Each time Nathan pushes Sadie away, Sadie finds comfort in her new neighbor, Finn. At first, their connection is friendly, then flirty. But as each of Sadie's attempts to confront Nathan falls on seemingly deaf ears, Sadie begins to take comfort in Finn's obvious attraction. And soon she is taking more than emotional comfort.
Can a marriage be salvaged after such an act of infidelity? In romance, if the unfaithful one is the husband, it can and often has been. But when the wife is the one who crosses the line? Hawkins asks romance readers to step back from the judgmental stance most are likely to take when faced with a protagonist like Sadie, and to empathize instead. And to consider that the weaknesses and vulnerabilities of both partners is often the cause for infidelity, rather than ultimate evil on one side and innocence on the other.

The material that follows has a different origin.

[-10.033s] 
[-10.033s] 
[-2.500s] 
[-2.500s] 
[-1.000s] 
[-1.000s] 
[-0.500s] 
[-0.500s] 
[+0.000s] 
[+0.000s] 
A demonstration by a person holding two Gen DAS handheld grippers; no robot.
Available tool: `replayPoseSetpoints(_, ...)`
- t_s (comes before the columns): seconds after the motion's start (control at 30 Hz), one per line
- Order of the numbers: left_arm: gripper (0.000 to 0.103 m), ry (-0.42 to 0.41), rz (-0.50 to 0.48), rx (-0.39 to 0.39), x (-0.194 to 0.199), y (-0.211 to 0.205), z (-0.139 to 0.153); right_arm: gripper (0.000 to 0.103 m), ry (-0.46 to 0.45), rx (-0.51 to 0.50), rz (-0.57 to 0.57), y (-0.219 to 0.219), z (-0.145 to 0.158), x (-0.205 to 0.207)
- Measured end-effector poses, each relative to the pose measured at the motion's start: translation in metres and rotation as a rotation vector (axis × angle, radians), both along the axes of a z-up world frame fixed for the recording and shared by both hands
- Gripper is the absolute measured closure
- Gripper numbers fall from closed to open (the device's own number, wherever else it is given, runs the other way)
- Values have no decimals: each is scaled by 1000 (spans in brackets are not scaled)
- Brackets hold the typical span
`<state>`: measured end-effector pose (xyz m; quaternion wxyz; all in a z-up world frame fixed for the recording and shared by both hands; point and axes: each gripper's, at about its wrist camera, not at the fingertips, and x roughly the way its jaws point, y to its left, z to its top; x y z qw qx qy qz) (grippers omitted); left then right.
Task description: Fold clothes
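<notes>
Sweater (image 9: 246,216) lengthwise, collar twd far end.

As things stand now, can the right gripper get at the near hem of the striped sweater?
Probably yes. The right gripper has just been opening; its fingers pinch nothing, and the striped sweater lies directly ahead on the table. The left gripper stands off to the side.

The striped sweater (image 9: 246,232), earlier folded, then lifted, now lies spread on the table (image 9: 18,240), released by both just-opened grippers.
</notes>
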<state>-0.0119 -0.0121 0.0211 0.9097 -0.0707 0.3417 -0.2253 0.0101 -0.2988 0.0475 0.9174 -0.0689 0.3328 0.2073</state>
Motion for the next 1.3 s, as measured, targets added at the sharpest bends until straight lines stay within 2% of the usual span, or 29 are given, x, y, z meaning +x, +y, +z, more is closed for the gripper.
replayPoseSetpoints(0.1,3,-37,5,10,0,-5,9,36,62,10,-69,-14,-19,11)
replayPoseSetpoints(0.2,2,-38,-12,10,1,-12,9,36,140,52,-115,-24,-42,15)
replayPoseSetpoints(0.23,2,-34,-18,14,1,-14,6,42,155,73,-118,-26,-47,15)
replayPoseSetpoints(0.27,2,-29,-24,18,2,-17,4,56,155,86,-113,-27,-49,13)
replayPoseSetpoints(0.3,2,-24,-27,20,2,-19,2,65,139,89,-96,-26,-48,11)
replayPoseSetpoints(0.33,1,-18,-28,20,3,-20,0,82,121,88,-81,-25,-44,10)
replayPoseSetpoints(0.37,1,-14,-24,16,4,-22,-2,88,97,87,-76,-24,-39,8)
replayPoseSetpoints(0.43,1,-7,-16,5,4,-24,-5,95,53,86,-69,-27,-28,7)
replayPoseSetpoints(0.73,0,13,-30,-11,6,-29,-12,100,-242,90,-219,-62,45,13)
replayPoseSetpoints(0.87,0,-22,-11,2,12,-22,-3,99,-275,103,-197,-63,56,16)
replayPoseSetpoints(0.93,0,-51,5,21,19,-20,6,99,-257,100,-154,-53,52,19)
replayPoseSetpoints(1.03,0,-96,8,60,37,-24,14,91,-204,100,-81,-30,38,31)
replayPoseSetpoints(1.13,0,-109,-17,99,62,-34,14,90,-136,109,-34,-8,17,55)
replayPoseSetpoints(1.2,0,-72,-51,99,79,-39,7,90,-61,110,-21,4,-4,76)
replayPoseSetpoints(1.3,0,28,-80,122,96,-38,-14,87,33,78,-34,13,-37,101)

For me, it was both disturbing and refreshing to read a romance in which the fantasy is not that a hot guy rescues you and rocks your sexual world, but instead that a hot guy rocks your sexual world and then your husband fights for you to get you back in spite of your transgressions.
Are there other romance novels out there that show their heroine cheating but that don't condemn or punishing her for her actions?
Really enjoyed this whole article and the different takes on infidelity. Thanks for sharing & including Slip of the Tongue!
ReplyDeleteYou're very welcome, Jessica. Glad you enjoyed it.
DeleteReading this made me think of The Mermaid Chair. It's been a long time since I read it but I don't remember feeling like the main character was punished. It was as if her cheating was what she needed to break out of the person she was.
ReplyDeleteMERMAID CHAIR is more literary fiction than straight-up romance, though, isn't it?